« C’est complet », « Il n’y a plus de place »… Ce sont les réponses qu’ont reçues certains faux clients lors d’une campagne de testing menée par SOS Racisme sur le littoral méditerranéen. L’association affirme avoir mis en évidence des discriminations à l’entrée de plusieurs plages privées et discothèques du sud de la France.
Des refus pour certains… mais pas pour d’autres
Les militants se sont rendus dans plusieurs villes, dont Nice, Marseille, Antibes, Montpellier, Aix-en-Provence, Palavas-les-Flots et La Grande-Motte.
Le principe est simple : plusieurs groupes se présentent successivement dans les mêmes établissements avec des profils comparables, seule l’origine supposée des personnes change. Selon SOS Racisme, certains groupes perçus comme noirs ou arabes se sont vu répondre que l’établissement était complet, alors que des groupes perçus comme blancs ont ensuite été acceptés.
Des plaintes annoncées
D’après les résultats présentés par l’association, 17 % des plages privées testées et 30 % des établissements de nuit auraient adopté un comportement discriminatoire.
SOS Racisme indique vouloir déposer plusieurs plaintes, estimant que les éléments recueillis grâce au testing constituent des preuves recevables devant la justice française.
Le vrai sujet
Le testing est une méthode reconnue par la justice pour mettre en évidence d’éventuelles discriminations. En revanche, les résultats présentés par SOS Racisme concernent uniquement les établissements testés et ne permettent pas de conclure que l’ensemble des plages privées ou des discothèques pratiquent ces discriminations.

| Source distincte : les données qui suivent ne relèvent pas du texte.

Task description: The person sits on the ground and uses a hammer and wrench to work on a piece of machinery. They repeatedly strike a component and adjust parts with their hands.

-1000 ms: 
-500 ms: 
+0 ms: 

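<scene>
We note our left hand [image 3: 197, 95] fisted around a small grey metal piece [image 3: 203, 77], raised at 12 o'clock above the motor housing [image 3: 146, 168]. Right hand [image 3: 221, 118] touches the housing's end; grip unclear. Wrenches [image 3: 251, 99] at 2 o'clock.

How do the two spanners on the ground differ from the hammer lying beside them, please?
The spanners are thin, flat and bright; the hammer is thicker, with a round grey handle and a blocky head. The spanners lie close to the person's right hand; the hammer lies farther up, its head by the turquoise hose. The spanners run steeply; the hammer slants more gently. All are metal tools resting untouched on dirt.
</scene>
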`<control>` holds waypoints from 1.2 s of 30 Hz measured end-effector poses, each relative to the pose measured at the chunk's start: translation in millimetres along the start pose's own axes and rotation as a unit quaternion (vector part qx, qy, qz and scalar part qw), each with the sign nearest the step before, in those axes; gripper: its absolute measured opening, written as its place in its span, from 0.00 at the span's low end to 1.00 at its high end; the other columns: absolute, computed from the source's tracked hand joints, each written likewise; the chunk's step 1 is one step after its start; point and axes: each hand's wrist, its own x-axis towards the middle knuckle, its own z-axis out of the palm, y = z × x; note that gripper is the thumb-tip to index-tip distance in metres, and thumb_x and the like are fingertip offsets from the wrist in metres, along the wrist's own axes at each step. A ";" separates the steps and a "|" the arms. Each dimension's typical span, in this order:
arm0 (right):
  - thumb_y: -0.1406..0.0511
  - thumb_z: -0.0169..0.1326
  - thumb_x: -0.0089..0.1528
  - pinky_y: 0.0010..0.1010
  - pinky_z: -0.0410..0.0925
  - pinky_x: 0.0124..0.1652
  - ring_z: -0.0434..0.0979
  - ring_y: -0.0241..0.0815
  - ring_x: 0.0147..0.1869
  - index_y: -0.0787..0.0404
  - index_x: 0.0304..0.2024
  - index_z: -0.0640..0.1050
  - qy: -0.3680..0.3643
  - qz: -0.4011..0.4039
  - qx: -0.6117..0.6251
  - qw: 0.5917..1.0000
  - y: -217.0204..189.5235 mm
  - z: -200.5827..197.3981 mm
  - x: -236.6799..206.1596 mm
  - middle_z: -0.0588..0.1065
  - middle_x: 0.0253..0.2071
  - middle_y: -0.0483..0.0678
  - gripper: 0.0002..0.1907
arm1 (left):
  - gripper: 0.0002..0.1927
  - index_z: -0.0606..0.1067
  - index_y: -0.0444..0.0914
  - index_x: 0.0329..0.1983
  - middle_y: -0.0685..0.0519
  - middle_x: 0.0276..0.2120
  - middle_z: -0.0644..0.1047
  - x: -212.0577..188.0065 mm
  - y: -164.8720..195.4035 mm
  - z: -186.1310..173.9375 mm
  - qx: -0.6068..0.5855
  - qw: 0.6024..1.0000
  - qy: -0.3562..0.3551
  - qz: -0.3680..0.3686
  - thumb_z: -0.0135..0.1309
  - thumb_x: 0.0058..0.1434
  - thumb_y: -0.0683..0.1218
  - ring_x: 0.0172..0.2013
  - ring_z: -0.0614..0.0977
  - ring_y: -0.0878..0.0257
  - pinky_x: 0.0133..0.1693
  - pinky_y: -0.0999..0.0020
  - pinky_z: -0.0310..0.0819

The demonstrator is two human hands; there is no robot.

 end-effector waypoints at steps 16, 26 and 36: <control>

Les établissements visés pourront faire valoir leurs observations dans le cadre d’éventuelles procédures judiciaires. À ce stade, les accusations reposent sur les constats réalisés par l’association et n’ont pas encore été tranchées par les tribunaux.
Les 3 choses à retenir
- SOS Racisme affirme avoir constaté des discriminations à l’entrée de plusieurs plages privées et discothèques du sud de la France.
- L’association évoque des refus opposés à des personnes perçues comme noires ou arabes, tandis que des groupes perçus comme blancs auraient été admis peu après.
- Plusieurs plaintes devraient être déposées, mais les faits devront désormais être examinés par la justice.